Oral medications for erectile dysfunction

Oral Medications for Erectile Dysfunction

December 10, 2018 | Category: Physician Articles

Erectile dysfunction (ED) is simply the inability to obtain or maintain an erection sufficient for satisfactory sexual activity.  That definition is very patient specific, meaning ED is not the same for everybody.  It ranges from just not getting as hard as it used too, or inability to maintain an erection through intercourse, all the way to complete inability to maintain any erection.  Erectile function is a complex interplay of neural, vascular, hormonal and psychological factors.  Disruption in any of these pathways may lead to ED.  This can be related to chronic medical conditions such as Diabetes, Hypertension, Heart Disease, as well as, the medications used to treat these conditions.  Other causes can be from surgery to your prostate, bladder, or abdominal organs.  The good news is that there are excellent treatment options available to help restore your sexual function.  In this blog we will focus on oral medication therapy.

The most popular oral medications for treatment of ED are Sildenafil, the active ingredient in Viagra and Tadalafil, the active ingredient in Cialis.

The most common, and the American Urologic Association recommended first-line treatment for ED is oral medication.  This means tablets that are swallowed or lozenges that dissolve in your mouth.  The most popular oral medications for treatment of ED are sildenafil, the active ingredient in brand name Viagra and tadalafil, the active ingredient in brand name Cialis. These oral medications are in a class called Phosphodiesterase type 5 inhibitors (PDE5i).  They work to enhance the normal erectile response. They will not spontaneously cause an erection, but along with sexual stimulation may improve your erection.

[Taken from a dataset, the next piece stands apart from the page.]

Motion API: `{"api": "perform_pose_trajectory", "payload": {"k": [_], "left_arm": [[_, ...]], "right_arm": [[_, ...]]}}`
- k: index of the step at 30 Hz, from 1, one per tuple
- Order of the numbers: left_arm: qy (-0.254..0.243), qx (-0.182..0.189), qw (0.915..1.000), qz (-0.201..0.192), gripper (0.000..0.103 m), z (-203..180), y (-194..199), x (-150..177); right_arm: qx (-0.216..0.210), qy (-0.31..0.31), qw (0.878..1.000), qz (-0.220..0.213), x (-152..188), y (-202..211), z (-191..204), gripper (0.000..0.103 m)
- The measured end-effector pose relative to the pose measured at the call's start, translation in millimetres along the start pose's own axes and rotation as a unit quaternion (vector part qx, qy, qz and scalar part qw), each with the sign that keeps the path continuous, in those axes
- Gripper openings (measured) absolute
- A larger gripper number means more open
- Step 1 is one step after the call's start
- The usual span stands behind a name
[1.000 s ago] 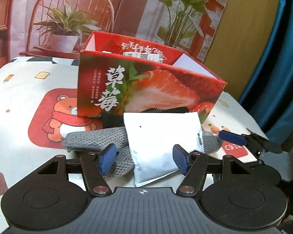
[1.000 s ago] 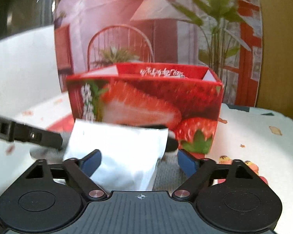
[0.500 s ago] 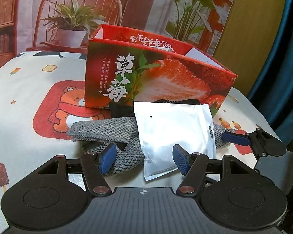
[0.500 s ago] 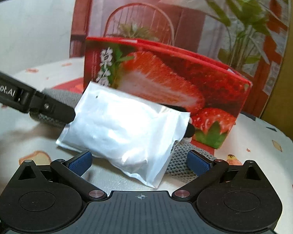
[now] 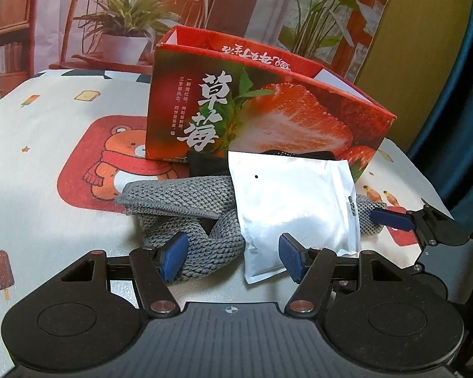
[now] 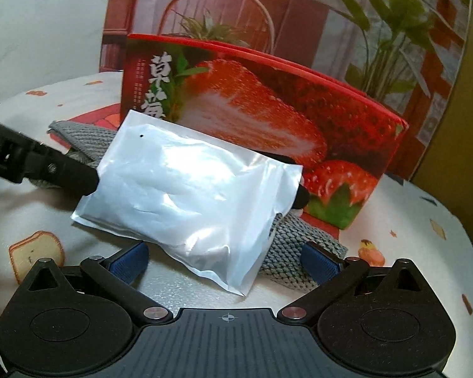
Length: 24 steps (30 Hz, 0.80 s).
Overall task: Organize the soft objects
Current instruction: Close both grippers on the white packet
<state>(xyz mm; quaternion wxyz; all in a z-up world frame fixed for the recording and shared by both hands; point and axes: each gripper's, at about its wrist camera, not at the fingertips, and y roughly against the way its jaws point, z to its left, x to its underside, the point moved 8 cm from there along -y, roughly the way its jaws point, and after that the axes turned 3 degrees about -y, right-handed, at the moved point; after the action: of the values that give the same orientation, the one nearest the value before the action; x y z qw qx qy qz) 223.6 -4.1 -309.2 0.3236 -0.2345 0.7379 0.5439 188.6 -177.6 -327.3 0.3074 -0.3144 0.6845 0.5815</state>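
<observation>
A white soft pouch [image 5: 294,204] lies on a grey knitted cloth [image 5: 179,201] in front of an open red strawberry box [image 5: 261,116]. A black item [image 5: 205,163] peeks out behind them. My left gripper [image 5: 233,256] is open, its blue pads around the pouch's near corner and the cloth's edge. My right gripper [image 6: 224,263] is open, just short of the pouch [image 6: 189,195], with the cloth [image 6: 293,252] under it. The box also shows in the right wrist view [image 6: 261,116]. The right gripper's finger shows at the right in the left wrist view [image 5: 391,215].
The objects sit on a table [image 5: 47,220] covered with a white cartoon-print cloth with a red bear patch [image 5: 110,160]. A printed backdrop [image 5: 126,15] of chair and plants hangs behind. A blue curtain [image 5: 457,110] is at the right edge.
The left wrist view has drawn slightly back and left; the pouch and cloth stay in place. The right gripper has swung round to the pouch's near side, jaws open throughout.
</observation>
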Motion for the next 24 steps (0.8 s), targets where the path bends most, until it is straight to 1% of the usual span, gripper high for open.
{"api": "perform_pose_trajectory", "payload": {"k": [7, 12, 16, 19, 24], "left_arm": [[0.007, -0.006, 1.0000, -0.001, 0.067, 1, 0, 0], [0.008, -0.005, 0.9999, -0.012, 0.067, 1, 5, -5], [0.011, 0.002, 0.9994, -0.034, 0.067, 4, 15, -16], [0.004, 0.007, 0.9989, -0.047, 0.067, 5, 22, -27], [-0.032, 0.009, 0.9974, -0.064, 0.067, 4, 30, -39]], "right_arm": [[0.008, -0.007, 1.000, 0.002, 0, -2, -4, 0.102], [0.020, -0.010, 1.000, -0.007, -2, 1, -5, 0.102], [0.010, -0.039, 0.999, -0.025, -8, 8, -15, 0.100], [0.000, -0.057, 0.998, -0.035, -17, 14, -23, 0.098], [-0.022, -0.061, 0.996, -0.063, -39, 23, -28, 0.097]]}}
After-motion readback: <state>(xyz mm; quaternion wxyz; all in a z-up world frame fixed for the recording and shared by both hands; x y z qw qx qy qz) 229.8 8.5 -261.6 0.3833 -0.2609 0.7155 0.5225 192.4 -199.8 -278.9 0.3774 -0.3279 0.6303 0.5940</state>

Sildenafil’s affects can be seen as quickly as 30 minutes and can last around 4 hours.

All PDE5i medications work on the same pathway, but have slight differences.  Sildenafil is taken on an as-needed basis.  The starting dose is 20mg (1 tablet), but can be increased up to 100mg (5 tablets), depending upon the response.  It is recommended to start at a low dose, and then work up as needed.  Going beyond 100mg does not improve the response and just leads to more side effects.  Its affects can be seen as quickly as 30 minutes and can last around 4 hours.

Tadalafil stays in your system longer then the sildenafil, which can provide you with more flexibility in the timing of intercourse.

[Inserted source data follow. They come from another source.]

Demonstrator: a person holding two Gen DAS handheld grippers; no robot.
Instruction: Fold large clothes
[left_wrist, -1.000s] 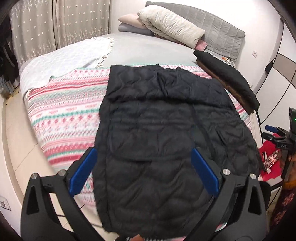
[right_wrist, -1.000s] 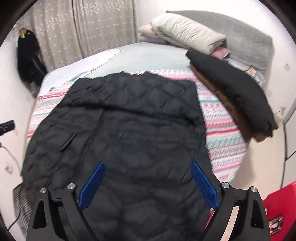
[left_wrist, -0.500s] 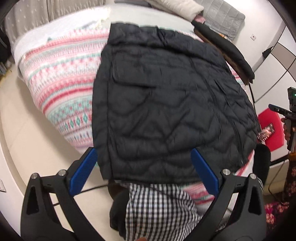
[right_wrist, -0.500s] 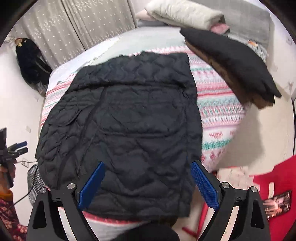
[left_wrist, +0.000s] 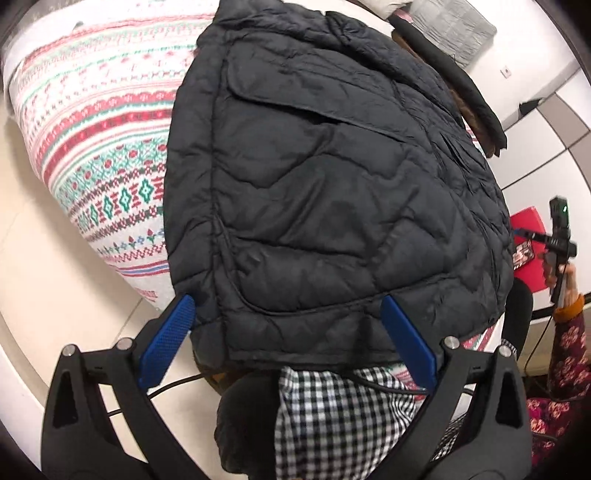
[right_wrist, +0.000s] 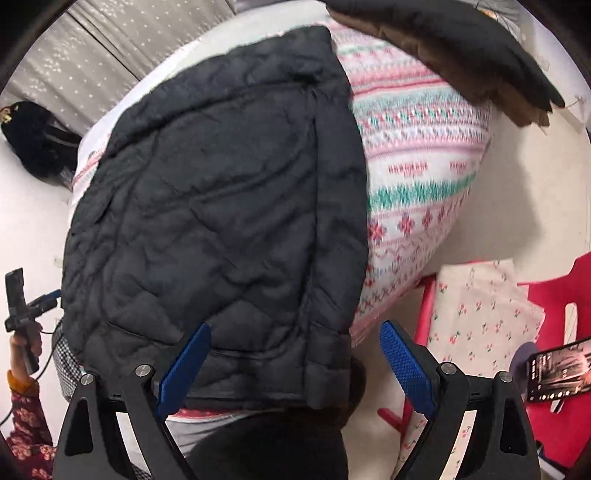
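The left gripper (left_wrist: 286, 338) and right gripper (right_wrist: 295, 363) both hover with fingers spread wide, grasping nothing, above the near hem of the black quilted jacket (left_wrist: 325, 184). The jacket lies flat on the patterned blanket (left_wrist: 99, 129) covering the bed, its hem overhanging the near edge. Folded dark garments (right_wrist: 454, 48) lie beyond.
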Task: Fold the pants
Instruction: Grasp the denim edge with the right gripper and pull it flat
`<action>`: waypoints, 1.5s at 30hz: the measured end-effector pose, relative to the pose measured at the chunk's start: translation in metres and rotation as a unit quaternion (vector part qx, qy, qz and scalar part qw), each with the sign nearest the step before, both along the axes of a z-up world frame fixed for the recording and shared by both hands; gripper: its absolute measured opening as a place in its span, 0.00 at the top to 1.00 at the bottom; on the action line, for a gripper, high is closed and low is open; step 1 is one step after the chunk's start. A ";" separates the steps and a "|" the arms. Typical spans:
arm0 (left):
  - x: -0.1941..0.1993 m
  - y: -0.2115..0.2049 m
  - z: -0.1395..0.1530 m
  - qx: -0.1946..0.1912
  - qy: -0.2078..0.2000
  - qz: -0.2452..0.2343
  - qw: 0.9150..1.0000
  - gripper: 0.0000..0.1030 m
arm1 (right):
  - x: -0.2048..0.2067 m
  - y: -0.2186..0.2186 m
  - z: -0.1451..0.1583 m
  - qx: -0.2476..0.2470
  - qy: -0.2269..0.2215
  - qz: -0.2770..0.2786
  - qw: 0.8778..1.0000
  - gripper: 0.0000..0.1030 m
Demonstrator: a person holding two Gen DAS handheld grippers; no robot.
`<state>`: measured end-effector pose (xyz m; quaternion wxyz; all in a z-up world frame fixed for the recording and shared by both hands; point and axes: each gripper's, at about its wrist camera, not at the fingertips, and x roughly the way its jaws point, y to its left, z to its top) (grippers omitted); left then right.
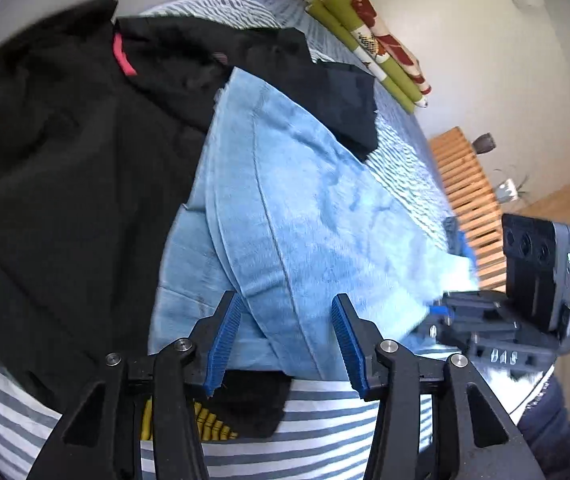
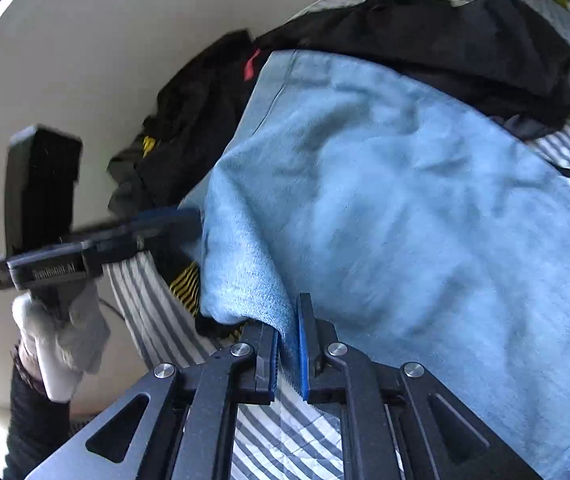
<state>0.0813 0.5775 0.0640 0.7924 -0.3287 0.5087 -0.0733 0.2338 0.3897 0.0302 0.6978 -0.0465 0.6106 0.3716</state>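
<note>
While the right gripper [image 2: 287,344] pinches the light blue pants' [image 2: 385,200] edge, the left gripper [image 1: 287,340], jaws spread and empty, should grip beside it before folding

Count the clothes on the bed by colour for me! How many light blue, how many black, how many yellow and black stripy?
Light blue: 1, the pants
Black: 1 heap of black clothes; I cannot tell how many pieces it holds
Yellow and black stripy: 1, a striped garment peeking out underneath
Total: 3 colour groups lying on the striped bedsheet
</note>
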 end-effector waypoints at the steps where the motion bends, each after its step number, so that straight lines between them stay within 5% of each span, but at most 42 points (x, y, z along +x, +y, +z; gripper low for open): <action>1: -0.003 -0.006 0.001 0.003 -0.006 0.002 1.000 0.46 | 0.004 -0.002 0.001 0.003 0.000 -0.005 1.000 0.92; 7: -0.028 -0.047 -0.013 -0.034 0.013 -0.020 0.999 0.43 | 0.027 -0.015 0.001 0.019 0.013 -0.032 0.999 0.92; 12: -0.016 -0.091 -0.026 0.021 0.033 -0.036 0.999 0.44 | 0.028 -0.022 -0.010 0.022 0.028 -0.041 0.999 0.92; 18: -0.013 -0.064 -0.004 0.073 -0.007 0.065 0.995 0.55 | 0.023 -0.027 -0.005 0.027 0.028 -0.040 0.998 0.92; 24: -0.031 -0.039 0.028 0.120 -0.035 0.111 0.986 0.55 | -0.014 0.001 -0.012 -0.017 0.008 0.045 0.999 0.91; 29: -0.037 -0.012 0.034 0.115 -0.029 0.109 0.987 0.55 | -0.024 -0.002 0.005 -0.018 0.002 0.101 0.995 0.75; 33: -0.033 -0.012 0.021 0.109 -0.016 0.080 0.991 0.53 | 0.002 -0.017 0.040 0.025 -0.026 0.078 0.996 0.73; 35: -0.034 -0.012 0.012 0.098 -0.007 0.063 0.993 0.42 | 0.026 -0.018 0.052 0.040 -0.026 0.050 0.998 0.72; 39: -0.023 -0.022 -0.005 0.100 0.006 0.026 0.995 0.34 | 0.063 0.011 0.065 0.047 -0.032 0.024 0.998 0.71; 45: -0.031 -0.025 -0.018 0.074 -0.010 0.024 0.997 0.34 | 0.057 0.096 0.051 -0.008 -0.039 0.050 0.998 0.66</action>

Tadalafil can be taken on an as-needed basis or daily.  The daily dose is 5mg.  Daily tadalafil has been shown to not only improve your erections, but can also improve your urinary flow.  The as-needed dose is 5mg to 20mg depending on the severity of dysfunction.  Tadalafil stays in your system longer then the sildenafil, which can provide you with more flexibility in the timing of intercourse.  Absorption of Sildenafil is improved when taken on an empty stomach. In contrast, tadalafil is less affected by meals.

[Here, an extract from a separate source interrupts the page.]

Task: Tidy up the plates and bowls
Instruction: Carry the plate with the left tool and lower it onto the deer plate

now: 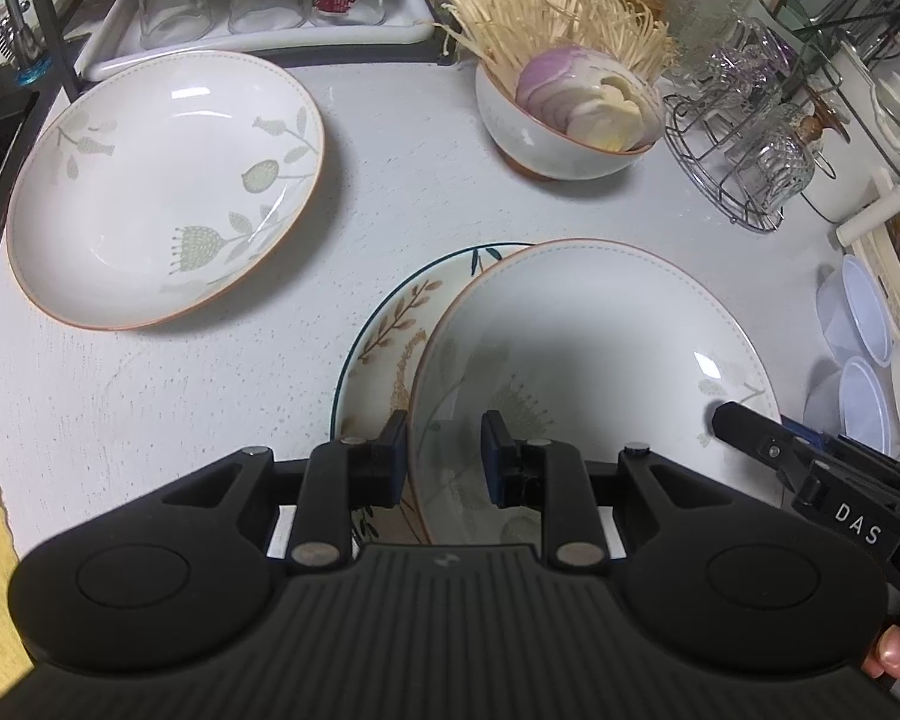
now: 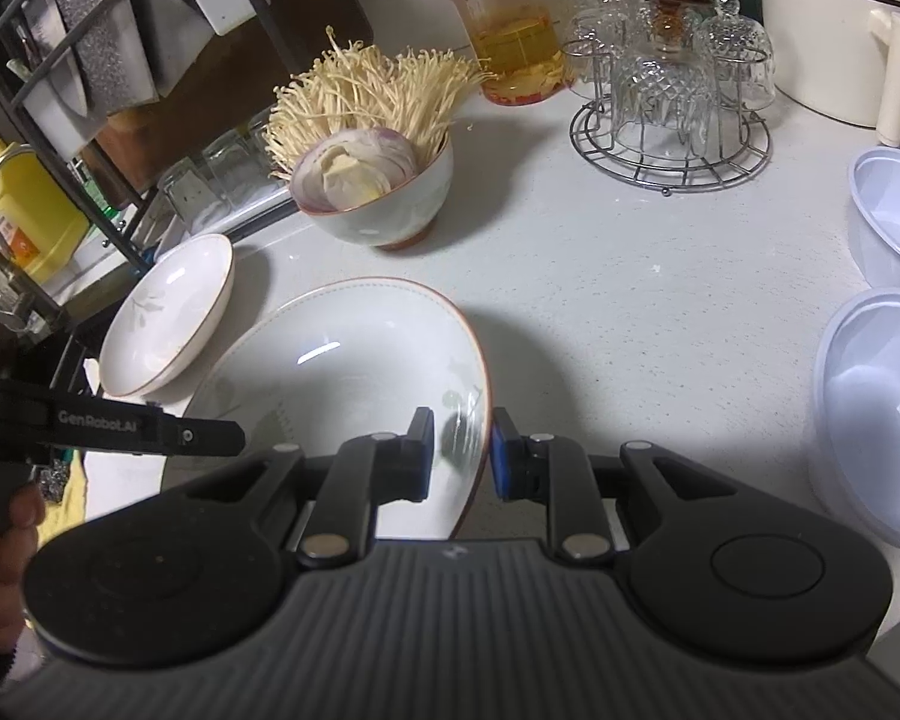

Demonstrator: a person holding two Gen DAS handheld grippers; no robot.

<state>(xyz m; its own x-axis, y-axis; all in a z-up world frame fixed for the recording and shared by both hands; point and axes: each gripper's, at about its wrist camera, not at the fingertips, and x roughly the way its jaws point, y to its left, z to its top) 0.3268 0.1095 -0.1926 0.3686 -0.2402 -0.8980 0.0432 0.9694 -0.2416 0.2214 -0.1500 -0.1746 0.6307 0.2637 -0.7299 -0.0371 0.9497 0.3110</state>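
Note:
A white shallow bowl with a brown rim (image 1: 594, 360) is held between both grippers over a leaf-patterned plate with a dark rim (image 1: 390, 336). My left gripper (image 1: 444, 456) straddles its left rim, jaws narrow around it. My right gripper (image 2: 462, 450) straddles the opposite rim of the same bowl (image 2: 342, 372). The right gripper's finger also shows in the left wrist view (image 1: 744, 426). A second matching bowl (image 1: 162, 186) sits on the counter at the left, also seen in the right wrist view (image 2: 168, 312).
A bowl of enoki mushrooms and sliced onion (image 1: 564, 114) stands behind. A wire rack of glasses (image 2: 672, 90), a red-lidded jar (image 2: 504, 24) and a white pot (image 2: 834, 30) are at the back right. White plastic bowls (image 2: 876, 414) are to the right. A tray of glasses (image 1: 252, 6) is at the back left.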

The most common side effects of the PDE5i medications include headache, flushing, dizziness, rash, upset stomach, diarrhea, nasal congestion, abnormal vision, back pain, and muscle pain.  Less common side effects are lightheadedness or blood pressure drop / fainting upon standing.

These medications are not for everybody and are contra-indicated (should not be used) in patients who take nitrates such as nitroglycerine, isosorbide mononitrate, isosorbide dinitrate, and any other nitrate preparations for cardiac conditions.  Please let your physician know if you are on any of these medications.

As with any medication for ED there is a small risk of an erection lasting longer than 4 hours, which is called Priapism.  It is an extremely low risk in this class of medications, but if this were to occur it’s very important to seek immediate treatment at the emergency department.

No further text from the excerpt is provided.